RAGAZZI FUORI DAL COMUNE
LA STORIA DI MATTEO VITALI, 26 ANNI, CARUGATESE A DUBAI

Ha inizio oggi la nuova rubrica di Fuoridalcomune.it dedicata ai giovani della Martesana emigrati all’estero.

Conosceremo le storie di ragazzi e ragazze che hanno scelto di lasciare l’Italia per inventarsi una vita diversa lontano da casa, affrontando tante difficoltà e forti impatti culturali, ma anche vivendo esperienze uniche e interessanti.
Ecco quindi la prima delle nostre interviste ai ragazzi “fuori dal comune”.

Ho nostalgia delle stagioni. Qui sono tutte uguali!”.

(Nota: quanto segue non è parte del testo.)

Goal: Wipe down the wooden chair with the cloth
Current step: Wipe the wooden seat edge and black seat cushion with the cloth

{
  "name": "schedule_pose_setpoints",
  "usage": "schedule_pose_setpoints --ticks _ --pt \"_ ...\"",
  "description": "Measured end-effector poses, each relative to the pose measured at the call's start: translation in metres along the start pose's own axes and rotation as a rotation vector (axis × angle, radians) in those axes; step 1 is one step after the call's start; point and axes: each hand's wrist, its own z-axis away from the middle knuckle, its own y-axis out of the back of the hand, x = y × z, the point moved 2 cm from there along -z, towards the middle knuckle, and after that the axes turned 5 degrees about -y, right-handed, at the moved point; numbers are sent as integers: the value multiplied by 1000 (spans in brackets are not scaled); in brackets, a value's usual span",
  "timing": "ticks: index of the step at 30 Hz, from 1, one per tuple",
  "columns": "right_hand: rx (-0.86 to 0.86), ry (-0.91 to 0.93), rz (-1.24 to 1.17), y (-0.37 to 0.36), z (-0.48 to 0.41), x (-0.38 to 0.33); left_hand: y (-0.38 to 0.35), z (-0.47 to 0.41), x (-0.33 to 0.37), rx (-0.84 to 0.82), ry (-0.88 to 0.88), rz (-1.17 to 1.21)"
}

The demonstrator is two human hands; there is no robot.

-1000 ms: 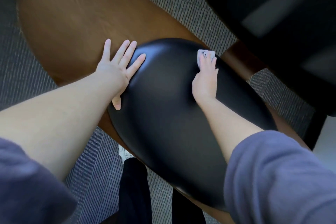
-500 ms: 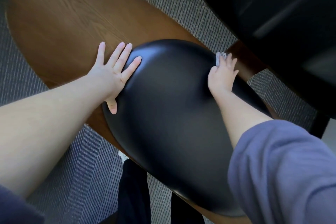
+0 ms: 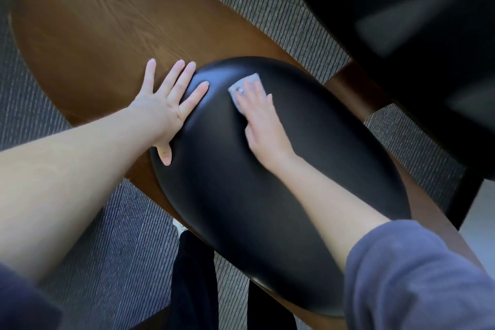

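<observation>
From the head view, the floor is a grey carpet (image 3: 281, 8) with fine ribbed lines running across it. A pale strip of smooth floor shows at the right edge.

On the carpet stands the wooden chair (image 3: 93, 35). It is a broad, rounded shell of brown wood with clear grain and a soft sheen. A black cushion (image 3: 254, 182) lies on the shell, oval, domed and glossy like leather, and it catches light near its far end. A darker reddish wooden part (image 3: 359, 91) juts out past the cushion on the right. Above it is a second dark seat (image 3: 401, 35), blurred and almost black.

The left hand (image 3: 163, 110) lies flat with straight fingers spread wide. It straddles the cushion's edge, with the forefinger and thumb on the black pad and the other fingers on bare wood.

The right hand (image 3: 261, 120) presses the cloth (image 3: 242, 86) onto the far part of the cushion, with its fingers straight and close together on top. The cloth is a small, pale grey folded piece, and its corners show beyond the fingertips.

The right forearm comes out of a blue-grey sleeve (image 3: 415, 276) of soft fabric. Dark trouser legs (image 3: 192, 276) show below the cushion.
</observation>
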Motion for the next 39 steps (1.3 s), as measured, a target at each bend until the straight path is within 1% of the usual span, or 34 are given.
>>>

Matteo Vitali ha 26 anni ed è di Carugate, ma vive in una città che con il suo paese d’origine ha ben poco in comune: Dubai. Forse non tutti la saprebbero collocare con esattezza sulla cartina geografica, ma è innegabile l’attrazione che esercita sull’immaginario collettivo per i più svariati motivi, dalle bellissime spiagge al Burj Khalifa, il grattacielo più alto del mondo.

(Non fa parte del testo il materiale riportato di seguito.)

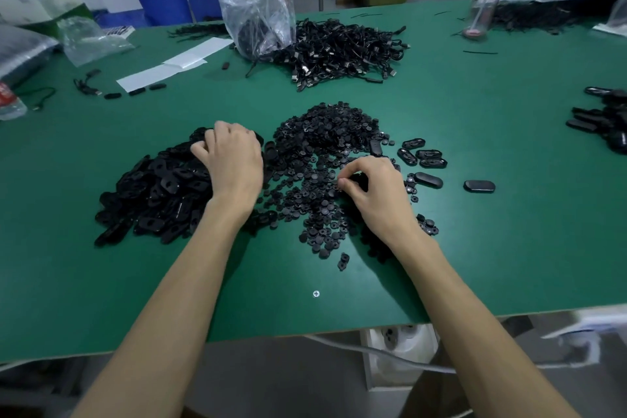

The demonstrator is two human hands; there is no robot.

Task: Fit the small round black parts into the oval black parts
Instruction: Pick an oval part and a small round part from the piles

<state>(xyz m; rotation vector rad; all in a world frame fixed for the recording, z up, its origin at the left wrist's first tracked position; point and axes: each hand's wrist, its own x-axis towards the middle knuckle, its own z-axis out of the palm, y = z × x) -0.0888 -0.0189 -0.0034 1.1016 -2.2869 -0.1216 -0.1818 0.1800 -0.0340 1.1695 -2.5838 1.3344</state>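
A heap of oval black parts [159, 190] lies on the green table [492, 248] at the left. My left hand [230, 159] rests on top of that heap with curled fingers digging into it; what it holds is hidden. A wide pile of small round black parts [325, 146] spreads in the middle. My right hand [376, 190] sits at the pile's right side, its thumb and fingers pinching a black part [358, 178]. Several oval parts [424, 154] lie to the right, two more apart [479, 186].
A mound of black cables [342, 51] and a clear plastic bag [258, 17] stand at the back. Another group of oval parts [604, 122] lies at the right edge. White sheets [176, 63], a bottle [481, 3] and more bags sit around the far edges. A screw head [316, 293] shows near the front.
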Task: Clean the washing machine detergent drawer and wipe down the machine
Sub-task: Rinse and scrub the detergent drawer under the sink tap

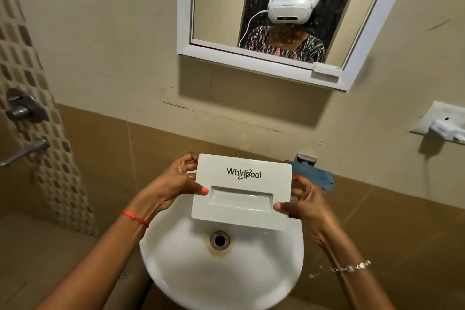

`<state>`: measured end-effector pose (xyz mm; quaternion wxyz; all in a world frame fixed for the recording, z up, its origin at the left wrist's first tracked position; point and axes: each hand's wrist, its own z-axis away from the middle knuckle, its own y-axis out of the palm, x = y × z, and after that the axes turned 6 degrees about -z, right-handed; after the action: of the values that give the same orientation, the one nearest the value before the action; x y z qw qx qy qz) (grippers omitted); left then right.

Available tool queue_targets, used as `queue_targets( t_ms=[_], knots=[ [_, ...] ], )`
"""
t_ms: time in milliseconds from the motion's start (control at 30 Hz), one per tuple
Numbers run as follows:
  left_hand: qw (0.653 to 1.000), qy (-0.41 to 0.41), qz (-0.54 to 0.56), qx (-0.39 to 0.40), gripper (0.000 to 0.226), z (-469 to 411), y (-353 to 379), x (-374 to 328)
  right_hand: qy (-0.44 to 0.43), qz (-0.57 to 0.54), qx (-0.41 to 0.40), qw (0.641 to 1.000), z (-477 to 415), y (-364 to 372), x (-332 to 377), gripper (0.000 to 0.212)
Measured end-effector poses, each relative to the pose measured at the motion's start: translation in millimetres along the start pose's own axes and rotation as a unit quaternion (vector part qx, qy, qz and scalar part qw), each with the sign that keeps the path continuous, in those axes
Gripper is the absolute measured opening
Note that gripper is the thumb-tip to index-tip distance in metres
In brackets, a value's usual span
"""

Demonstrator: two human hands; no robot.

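The white detergent drawer [241,191], its front panel marked Whirlpool and facing me, is held above the white wash basin [191,267]. My left hand [176,184] grips its left edge, thumb on the front, fingers curled behind. My right hand [299,204] grips the right edge the same way. The drawer's compartments are hidden behind the panel. A blue cloth [314,176] lies at the basin's back right, partly hidden by the drawer.
The basin's drain [220,239] has a rust stain around it. A metal tap fitting [305,158] sits behind the cloth. A white-framed mirror [271,12] hangs above. Metal tap handles [25,108] are on the tiled left wall, a wall shelf [442,126] at right.
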<state>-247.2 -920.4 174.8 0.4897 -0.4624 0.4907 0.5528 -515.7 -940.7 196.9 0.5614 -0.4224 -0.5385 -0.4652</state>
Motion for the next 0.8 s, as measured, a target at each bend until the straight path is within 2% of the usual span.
queue_targets(
  t_ms=[200,567,800],
  knots=[
    [0.994,0.041,-0.074,-0.07,0.054,-3,1,14,-0.064,0.09,-0.036,0.993,-8,8,-16,0.052],
    [0.981,0.111,-0.123,-0.103,0.056,-3,1,43,-0.133,0.096,-0.035,0.986,-17,14,-44,0.041],
    [0.977,0.124,-0.105,-0.135,0.062,-4,6,51,-0.195,0.097,-0.065,0.974,-27,12,-66,0.062]
  ],
)
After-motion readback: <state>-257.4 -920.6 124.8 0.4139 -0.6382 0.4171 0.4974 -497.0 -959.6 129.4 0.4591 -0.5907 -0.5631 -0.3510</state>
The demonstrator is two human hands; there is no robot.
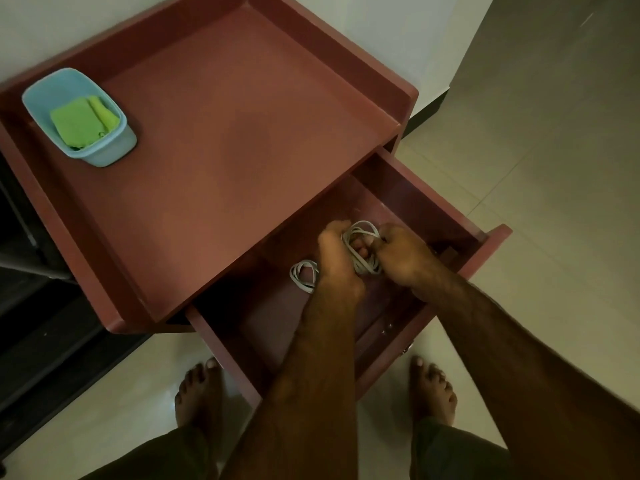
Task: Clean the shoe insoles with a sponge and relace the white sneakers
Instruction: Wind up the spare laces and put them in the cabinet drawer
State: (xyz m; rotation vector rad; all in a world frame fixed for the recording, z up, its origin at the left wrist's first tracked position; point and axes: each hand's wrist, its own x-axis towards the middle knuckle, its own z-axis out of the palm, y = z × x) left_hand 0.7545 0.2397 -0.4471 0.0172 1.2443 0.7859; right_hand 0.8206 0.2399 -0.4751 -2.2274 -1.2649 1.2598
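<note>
Both my hands are down in the open drawer (485, 251) of a reddish-brown cabinet. My left hand (337, 261) and my right hand (403, 256) both grip a bundle of white shoelaces (362, 233) between them, with loops sticking up above the fingers. Another loop of lace (304, 275) hangs out to the left of my left hand. A green sponge (78, 124) lies in a light blue tub (114, 150) at the cabinet top's left corner. No sneakers or insoles are in view.
The cabinet top (225, 133) has a raised rim on three sides. A white wall stands behind it, pale floor tiles (536, 168) lie to the right, and dark furniture (31, 306) is at the left. My bare feet (199, 393) stand under the drawer front.
</note>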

Dopo una laurea al Politecnico di Milano, Matteo decide di partire, come tanti giovani scelgono di fare per varie ragioni, in primis la voglia di sperimentare il mondo e di mettersi alla prova. “Mi ha spinto a partire il desiderio di avere uno stile di vita diverso dal solito, ho sempre desiderato viaggiare nel mondo e aprire piccole attività qua e là senza avere un lavoro fisso”. Dopo un anno Shanghai, approda a Dubai: “Perché Dubai? È successo per caso” dice.
Qui oltre a trovarsi un lavoro part time, decide di realizzare il suo progetto, ed apre così una scuola di nuoto e un club sulla spiaggia.

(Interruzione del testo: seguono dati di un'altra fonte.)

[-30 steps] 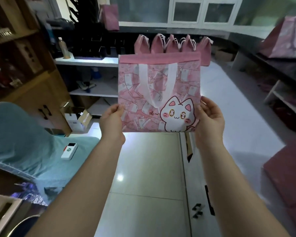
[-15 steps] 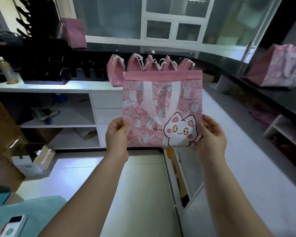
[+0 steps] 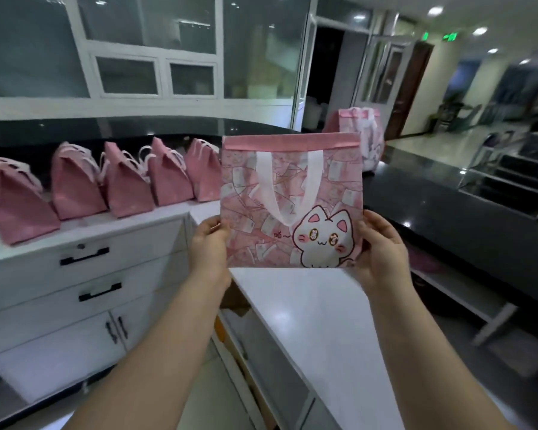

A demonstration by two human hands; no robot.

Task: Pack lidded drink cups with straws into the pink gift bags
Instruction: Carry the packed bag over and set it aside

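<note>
A flat pink gift bag [image 3: 261, 193] with a white cat print and white handles hangs upright in front of me, above the white counter [image 3: 302, 308]. My left hand [image 3: 210, 243] grips its lower left edge. My right hand [image 3: 381, 246] grips its lower right edge. Several pink gift bags [image 3: 121, 184] stand in a row on the white counter at the left. Another pink bag [image 3: 370, 135] stands on the dark counter behind. No drink cups or straws are in view.
White drawers and cabinet doors [image 3: 84, 287] sit under the left counter. A raised dark counter [image 3: 432, 193] runs along the right. Clear acrylic trays [image 3: 510, 184] rest on it at far right. Windows and a doorway lie behind.
My view has swung right and upward, from the shelves and floor to the counters. Both hands keep the same grip on the bag, which stays upright before me.
</note>
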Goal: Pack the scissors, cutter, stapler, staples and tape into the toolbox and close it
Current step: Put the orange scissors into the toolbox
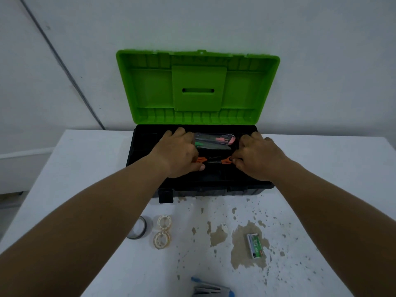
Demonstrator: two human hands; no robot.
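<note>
On the white desk [90, 168], with its patches of peeled brown surface, three rolls of tape lie at the near left: one larger clear roll with a dark edge [138, 230], partly hidden behind the left forearm, and just right of it two small whitish rolls, one [164, 221] behind the other [161, 239], almost touching. Behind them one toolbox [147, 146] stands open against the wall, its black base on the desk and its green lid [198, 86] upright. The left hand [179, 155] reaches into the base, fingers curled down and thumb pressed against the orange handle at the left end of a pair of scissors [213, 160]; the grip looks closed on that handle. The scissors lie crosswise in the base between the two hands, orange showing at both ends, dark metal in the middle. Behind them, further inside the toolbox, lies a clear packet [214, 140] holding what look like cutters, one with pink parts and one with green; the exact count is unclear. The right hand [260, 157] pinches the orange handle at the right end of the scissors. At the near edge of the desk, in the middle, one grey and blue stapler [211, 288] is cut off by the frame. To its right, one small green and white box of staples [254, 245] lies on a brown patch.
</note>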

L’impatto culturale è molto forte, le differenze nel modo di vivere e di conoscersi si sentono. “Per esempio la popolazione è molto giovane (l’età media è di 30 anni ndr) e spesso si usano i social network per incontrare persone nuove– spiega Matteo- Questo è dovuto principalmente al fatto che gran parte degli abitanti di Dubai si è trasferita qui dai luoghi di origine, come è successo a me, e quindi ora sente la necessità di farsi degli amici nuovi. Uno strumento molto usato è Meetup, il social network che serve per conoscere gente con i tuoi stessi interessi”.

E com’è essere uno straniero a Dubai?
È una città cosmopolita, direi come Londra. Immagino che siano i locali a sentirsi stranieri in casa propria”.

Sono tanti i confronti che si potrebbero fare fra gli Emirati Arabi e l’Italia:
Mi mancano i miei amici, la famiglia e le mie nipotine, ma in confronto all’Italia qui si respira un’aria molto positiva. Sembra possibile pensare in grande! Tutto sommato però Dubai non è bella, preferisco Milano”.

Nonostante le bellezze naturali del posto, un pensiero è sempre rivolto agli amici di casa:
Potendo scegliere, da Dubai porterei a casa il mare e le bellissime spiagge. Vice versa, porterei qui il mio compare Matteo Crippa, con il quale mi divertirei un sacco”.

Infine, riguardo al suo ritorno in Italia, Matteo si affida al destino. “Tornare a casa? Dipenderà dal caso”.